Goal of the exercise: Set down the material exactly. Keep every line.

━━━━━━━━

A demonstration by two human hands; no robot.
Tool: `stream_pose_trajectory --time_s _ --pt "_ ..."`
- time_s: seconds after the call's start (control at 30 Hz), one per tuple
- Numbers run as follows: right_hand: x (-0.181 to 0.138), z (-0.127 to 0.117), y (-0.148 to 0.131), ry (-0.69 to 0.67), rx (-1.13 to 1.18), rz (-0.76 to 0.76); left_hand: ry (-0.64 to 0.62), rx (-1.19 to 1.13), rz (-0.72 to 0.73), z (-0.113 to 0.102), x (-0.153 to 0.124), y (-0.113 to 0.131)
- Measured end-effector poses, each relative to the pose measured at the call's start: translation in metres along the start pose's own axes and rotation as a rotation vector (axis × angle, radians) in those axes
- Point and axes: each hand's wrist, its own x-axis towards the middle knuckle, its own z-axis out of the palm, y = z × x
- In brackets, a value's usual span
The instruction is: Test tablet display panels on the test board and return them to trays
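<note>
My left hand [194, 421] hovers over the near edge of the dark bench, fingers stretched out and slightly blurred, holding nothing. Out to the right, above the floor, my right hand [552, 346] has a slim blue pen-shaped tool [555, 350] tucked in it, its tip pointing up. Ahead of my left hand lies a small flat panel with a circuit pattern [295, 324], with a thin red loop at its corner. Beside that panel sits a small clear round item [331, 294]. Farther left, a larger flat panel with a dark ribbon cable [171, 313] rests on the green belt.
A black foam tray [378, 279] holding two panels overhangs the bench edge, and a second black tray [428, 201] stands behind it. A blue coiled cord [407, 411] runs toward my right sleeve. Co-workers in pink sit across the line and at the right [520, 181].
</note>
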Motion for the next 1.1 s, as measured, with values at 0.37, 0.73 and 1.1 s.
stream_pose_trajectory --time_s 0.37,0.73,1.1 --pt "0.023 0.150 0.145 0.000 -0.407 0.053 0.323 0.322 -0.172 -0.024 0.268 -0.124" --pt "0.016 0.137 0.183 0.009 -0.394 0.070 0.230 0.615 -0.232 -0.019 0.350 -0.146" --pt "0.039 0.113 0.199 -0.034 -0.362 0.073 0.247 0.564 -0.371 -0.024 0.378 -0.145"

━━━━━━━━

Solution to this problem:
A demonstration by two human hands; no robot.
Tool: `stream_pose_trajectory --time_s _ --pt "_ ..."`
- time_s: seconds after the call's start (control at 30 Hz), one per tuple
- Numbers run as follows: right_hand: x (-0.181 to 0.138), z (-0.127 to 0.117), y (-0.148 to 0.131), ry (-0.69 to 0.67), rx (-1.13 to 1.18), rz (-0.76 to 0.76); left_hand: ry (-0.64 to 0.62), rx (-1.19 to 1.13), rz (-0.72 to 0.73), z (-0.113 to 0.102), x (-0.153 to 0.124), y (-0.113 to 0.131)
- Measured end-effector poses, each relative to the pose measured at the call's start: translation in metres along the start pose's own axes and rotation as a rotation vector (axis × angle, radians) in those axes
- Point and axes: each hand's wrist, its own x-axis towards the middle knuckle, its own z-axis out of the palm, y = z × x
- In brackets, a value's usual span
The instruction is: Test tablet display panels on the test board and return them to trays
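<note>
My left hand [194, 421] hovers over the near edge of the dark bench, fingers stretched out and slightly blurred, holding nothing. Out to the right, above the floor, my right hand [552, 346] has a slim blue pen-shaped tool [555, 350] tucked in it, its tip pointing up. Ahead of my left hand lies a small flat panel with a circuit pattern [295, 324], with a thin red loop at its corner. Beside that panel sits a small clear round item [331, 294]. Farther left, a larger flat panel with a dark ribbon cable [171, 313] rests on the green belt.
A black foam tray [378, 279] holding two panels overhangs the bench edge, and a second black tray [428, 201] stands behind it. A blue coiled cord [407, 411] runs toward my right sleeve. Co-workers in pink sit across the line and at the right [520, 181].
</note>
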Motion for the next 1.1 s, as measured, with values at 0.37, 0.73 and 1.1 s.
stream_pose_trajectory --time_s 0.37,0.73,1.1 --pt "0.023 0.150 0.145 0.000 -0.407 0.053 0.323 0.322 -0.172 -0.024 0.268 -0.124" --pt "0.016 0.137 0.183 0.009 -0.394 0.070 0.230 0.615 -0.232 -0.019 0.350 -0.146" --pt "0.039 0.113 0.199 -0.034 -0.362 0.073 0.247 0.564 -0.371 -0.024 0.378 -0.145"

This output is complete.